» WORK REQUEST
An exact copy of the lines, starting at the top of the listing and ending with the line that has "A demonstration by", is the required answer. Pictures are not part of it.
Start of RECORDED DATA
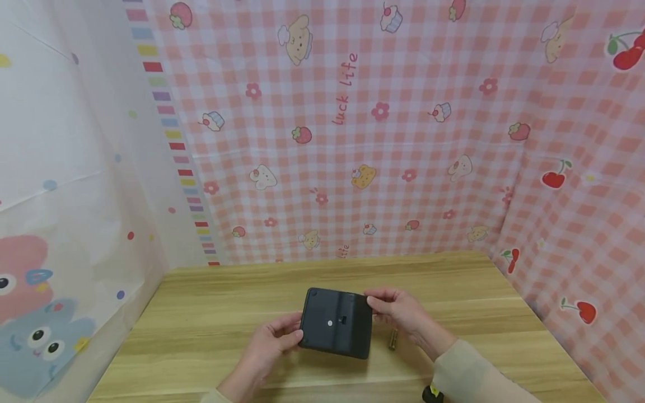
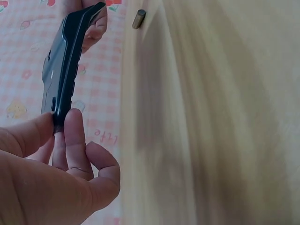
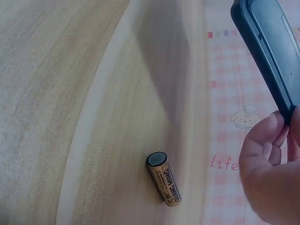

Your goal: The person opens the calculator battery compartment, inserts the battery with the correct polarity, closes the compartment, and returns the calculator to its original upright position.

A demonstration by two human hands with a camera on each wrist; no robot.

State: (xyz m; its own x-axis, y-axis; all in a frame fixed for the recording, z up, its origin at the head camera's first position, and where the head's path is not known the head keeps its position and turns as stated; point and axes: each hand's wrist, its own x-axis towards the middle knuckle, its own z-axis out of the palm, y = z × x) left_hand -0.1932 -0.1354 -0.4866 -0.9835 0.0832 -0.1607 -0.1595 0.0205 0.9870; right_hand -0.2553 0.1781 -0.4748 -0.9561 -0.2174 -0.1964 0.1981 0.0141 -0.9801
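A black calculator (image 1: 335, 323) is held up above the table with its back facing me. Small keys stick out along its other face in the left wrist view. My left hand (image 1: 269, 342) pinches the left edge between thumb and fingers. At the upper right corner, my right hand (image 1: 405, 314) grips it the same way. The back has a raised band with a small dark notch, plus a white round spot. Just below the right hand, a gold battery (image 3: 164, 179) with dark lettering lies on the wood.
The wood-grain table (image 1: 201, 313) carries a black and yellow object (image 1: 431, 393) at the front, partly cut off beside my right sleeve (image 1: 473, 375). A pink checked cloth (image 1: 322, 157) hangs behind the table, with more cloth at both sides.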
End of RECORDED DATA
» EXERCISE SOLUTION
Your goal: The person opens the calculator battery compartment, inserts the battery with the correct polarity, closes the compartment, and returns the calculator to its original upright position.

A demonstration by two human hands with a camera on each wrist; no robot.

Nothing more remains in this exercise.